### TASK BRIEF
Search the records for the string "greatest". Copy each line where it occurs.

### DATA SHOWN
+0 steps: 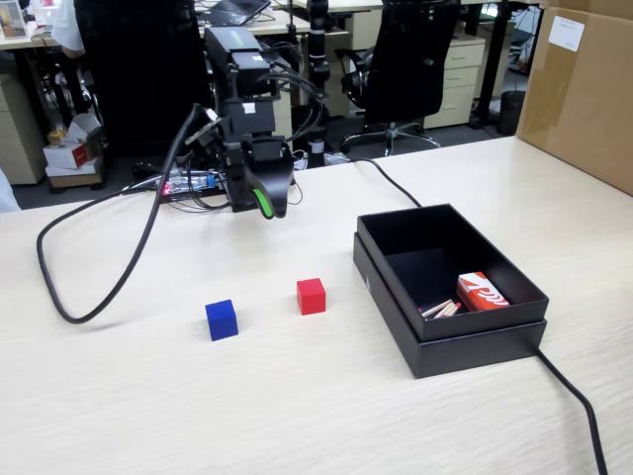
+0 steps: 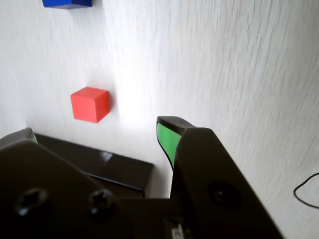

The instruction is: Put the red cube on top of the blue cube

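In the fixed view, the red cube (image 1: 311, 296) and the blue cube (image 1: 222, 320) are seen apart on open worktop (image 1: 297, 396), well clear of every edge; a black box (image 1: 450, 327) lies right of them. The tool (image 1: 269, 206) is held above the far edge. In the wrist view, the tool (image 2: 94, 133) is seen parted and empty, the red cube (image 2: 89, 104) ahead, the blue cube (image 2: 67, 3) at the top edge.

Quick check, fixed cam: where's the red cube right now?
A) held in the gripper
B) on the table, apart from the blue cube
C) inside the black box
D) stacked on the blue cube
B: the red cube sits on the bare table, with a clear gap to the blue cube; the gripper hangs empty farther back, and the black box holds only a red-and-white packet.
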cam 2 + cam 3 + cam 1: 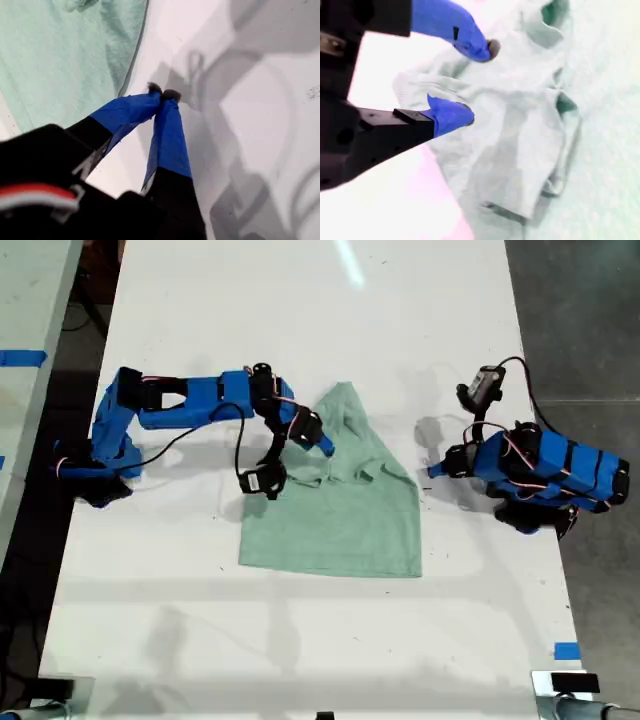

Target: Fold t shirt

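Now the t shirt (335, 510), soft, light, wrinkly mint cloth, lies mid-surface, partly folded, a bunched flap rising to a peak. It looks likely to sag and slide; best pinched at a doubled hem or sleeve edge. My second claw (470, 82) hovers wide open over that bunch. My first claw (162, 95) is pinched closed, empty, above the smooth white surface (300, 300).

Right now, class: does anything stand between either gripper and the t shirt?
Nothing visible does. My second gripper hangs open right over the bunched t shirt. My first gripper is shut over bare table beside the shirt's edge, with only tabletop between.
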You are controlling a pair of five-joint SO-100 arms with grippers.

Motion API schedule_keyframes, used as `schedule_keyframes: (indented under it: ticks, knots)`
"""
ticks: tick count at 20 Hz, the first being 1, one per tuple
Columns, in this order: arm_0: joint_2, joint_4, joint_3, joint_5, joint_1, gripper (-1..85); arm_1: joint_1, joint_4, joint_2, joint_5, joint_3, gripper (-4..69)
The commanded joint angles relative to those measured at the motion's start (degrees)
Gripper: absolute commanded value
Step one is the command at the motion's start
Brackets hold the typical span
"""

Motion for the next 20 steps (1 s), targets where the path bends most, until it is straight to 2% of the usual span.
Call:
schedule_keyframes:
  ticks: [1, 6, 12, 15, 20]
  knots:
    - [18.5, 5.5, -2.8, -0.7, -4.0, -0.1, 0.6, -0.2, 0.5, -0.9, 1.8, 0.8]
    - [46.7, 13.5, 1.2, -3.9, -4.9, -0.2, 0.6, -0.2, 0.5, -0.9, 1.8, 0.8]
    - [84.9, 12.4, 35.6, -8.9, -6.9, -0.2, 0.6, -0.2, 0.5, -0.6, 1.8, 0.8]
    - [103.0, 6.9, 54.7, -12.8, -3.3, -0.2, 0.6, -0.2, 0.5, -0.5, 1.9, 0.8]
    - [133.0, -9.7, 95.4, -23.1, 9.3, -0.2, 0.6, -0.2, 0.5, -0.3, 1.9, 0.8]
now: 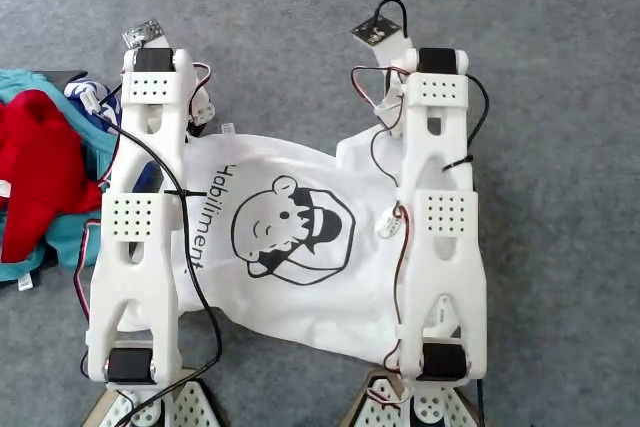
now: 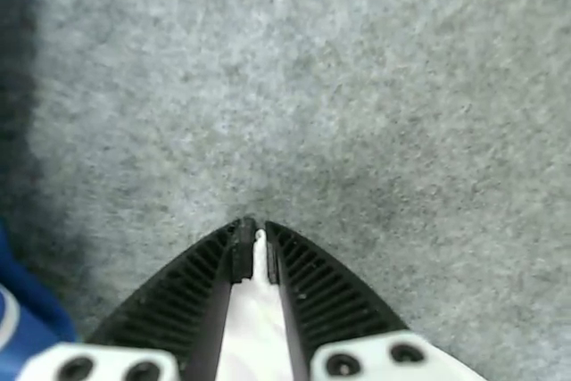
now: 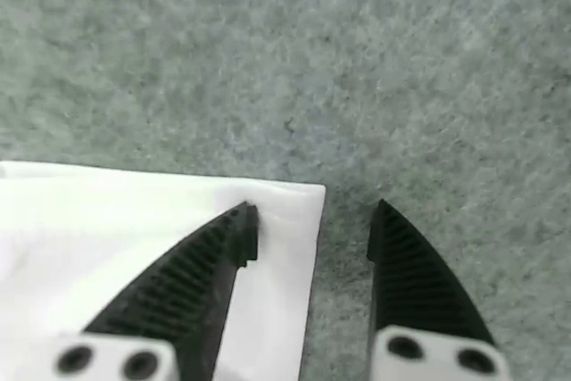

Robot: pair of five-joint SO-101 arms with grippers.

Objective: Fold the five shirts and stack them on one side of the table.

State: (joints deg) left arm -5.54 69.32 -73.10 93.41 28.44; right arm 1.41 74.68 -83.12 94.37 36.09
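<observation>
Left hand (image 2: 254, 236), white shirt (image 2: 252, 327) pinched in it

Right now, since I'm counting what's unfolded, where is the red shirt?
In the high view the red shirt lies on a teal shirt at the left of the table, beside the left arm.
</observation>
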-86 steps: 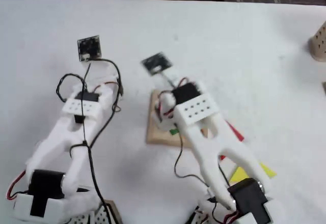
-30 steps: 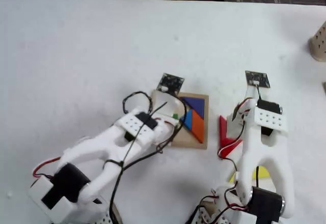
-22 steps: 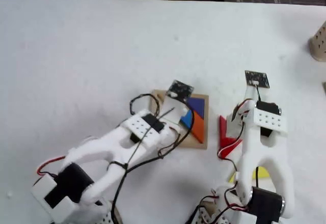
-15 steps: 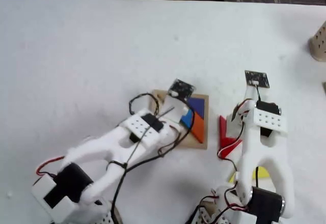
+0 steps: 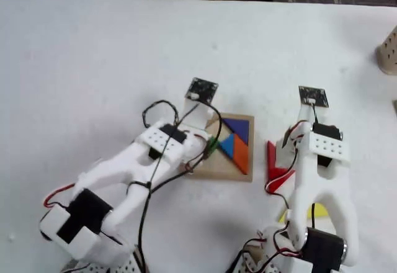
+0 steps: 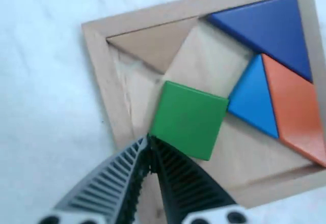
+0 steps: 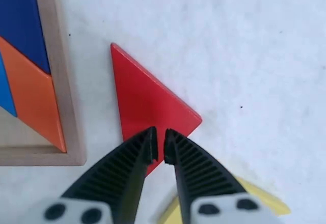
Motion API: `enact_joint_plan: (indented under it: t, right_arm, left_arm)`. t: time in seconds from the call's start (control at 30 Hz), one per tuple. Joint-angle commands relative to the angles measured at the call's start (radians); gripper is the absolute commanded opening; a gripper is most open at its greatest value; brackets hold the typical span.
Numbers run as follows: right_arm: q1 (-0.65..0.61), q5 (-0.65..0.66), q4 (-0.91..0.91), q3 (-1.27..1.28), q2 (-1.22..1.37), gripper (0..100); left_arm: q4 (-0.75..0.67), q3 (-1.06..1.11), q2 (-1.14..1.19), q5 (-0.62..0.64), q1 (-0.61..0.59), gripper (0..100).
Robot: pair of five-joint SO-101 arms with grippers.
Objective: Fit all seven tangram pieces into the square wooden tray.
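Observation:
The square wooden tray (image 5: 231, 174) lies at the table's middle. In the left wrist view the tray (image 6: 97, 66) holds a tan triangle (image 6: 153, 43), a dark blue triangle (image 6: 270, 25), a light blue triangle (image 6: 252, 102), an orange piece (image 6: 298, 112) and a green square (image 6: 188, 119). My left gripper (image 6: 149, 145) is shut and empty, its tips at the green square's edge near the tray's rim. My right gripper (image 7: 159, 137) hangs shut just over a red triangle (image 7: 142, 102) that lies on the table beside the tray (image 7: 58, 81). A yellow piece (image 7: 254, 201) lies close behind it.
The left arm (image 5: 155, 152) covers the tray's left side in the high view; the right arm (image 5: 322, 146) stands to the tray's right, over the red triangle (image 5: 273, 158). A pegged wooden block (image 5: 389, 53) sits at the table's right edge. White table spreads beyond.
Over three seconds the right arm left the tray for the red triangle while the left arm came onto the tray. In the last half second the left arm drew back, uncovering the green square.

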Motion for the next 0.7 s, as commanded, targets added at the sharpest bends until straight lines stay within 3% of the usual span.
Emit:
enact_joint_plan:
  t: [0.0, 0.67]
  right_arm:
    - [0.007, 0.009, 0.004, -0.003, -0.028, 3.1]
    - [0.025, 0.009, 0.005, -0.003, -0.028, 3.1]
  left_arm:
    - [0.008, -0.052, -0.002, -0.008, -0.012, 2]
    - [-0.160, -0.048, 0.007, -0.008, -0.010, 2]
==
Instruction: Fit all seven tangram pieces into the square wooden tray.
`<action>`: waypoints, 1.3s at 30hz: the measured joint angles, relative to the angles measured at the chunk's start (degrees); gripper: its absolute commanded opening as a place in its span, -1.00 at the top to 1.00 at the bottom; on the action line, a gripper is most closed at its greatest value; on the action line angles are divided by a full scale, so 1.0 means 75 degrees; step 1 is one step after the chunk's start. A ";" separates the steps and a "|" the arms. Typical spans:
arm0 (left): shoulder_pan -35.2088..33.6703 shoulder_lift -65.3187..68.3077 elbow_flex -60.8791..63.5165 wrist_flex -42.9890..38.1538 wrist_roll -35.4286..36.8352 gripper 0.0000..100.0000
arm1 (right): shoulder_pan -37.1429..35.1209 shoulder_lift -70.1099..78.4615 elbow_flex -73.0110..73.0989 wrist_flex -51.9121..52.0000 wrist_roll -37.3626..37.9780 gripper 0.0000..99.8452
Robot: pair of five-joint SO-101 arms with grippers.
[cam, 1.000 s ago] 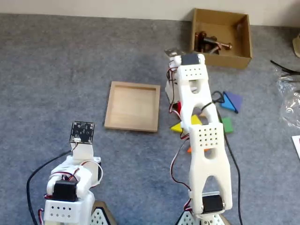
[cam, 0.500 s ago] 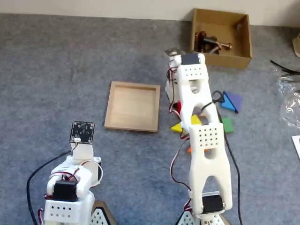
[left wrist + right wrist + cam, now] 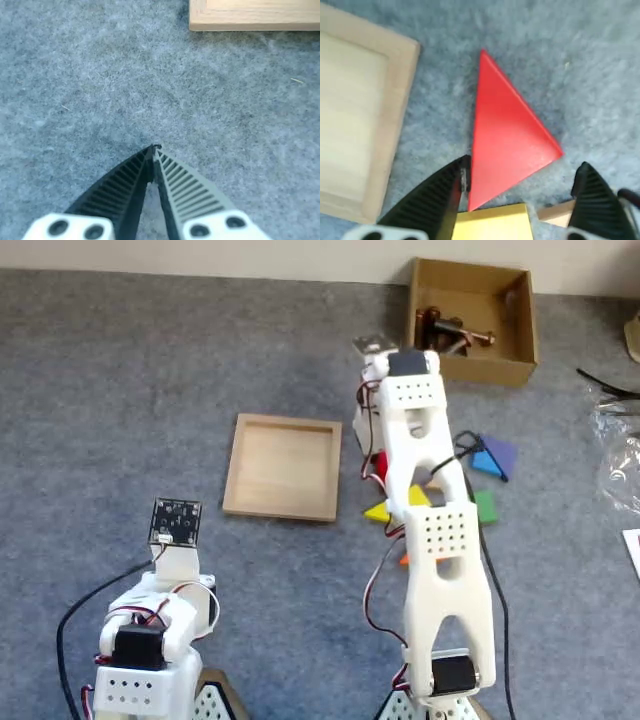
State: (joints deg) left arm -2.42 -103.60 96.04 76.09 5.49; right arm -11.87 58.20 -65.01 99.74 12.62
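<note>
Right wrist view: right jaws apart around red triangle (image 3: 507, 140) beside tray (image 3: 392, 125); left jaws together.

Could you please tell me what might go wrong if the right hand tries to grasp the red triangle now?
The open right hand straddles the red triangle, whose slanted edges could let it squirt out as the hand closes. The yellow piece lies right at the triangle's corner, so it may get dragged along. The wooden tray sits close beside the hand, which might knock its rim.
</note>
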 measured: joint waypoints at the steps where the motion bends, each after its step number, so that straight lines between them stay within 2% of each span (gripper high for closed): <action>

### OUTPUT BELOW
Motion API: `enact_joint_plan: (indented under it: t, right_arm, left_arm)`. t: time in seconds from the call's start (control at 30 Hz), one per tuple. Joint-angle commands relative to the angles measured at the call's start (radians); gripper is the absolute commanded opening; a gripper is most open at its greatest value; brackets hold the typical span.
`<action>`: waypoints, 1.3s at 30hz: the measured joint angles, relative to the angles measured at the chunk's start (degrees); gripper: its absolute commanded opening as a place in its span, -1.00 at the top to 1.00 at the bottom; on the action line, a gripper is most closed at its greatest value; on the action line angles are divided by a full scale, so 1.0 means 75 degrees; step 1 is one step after the chunk's start. A ";" separates the steps and a "|" the arms. Typical spans:

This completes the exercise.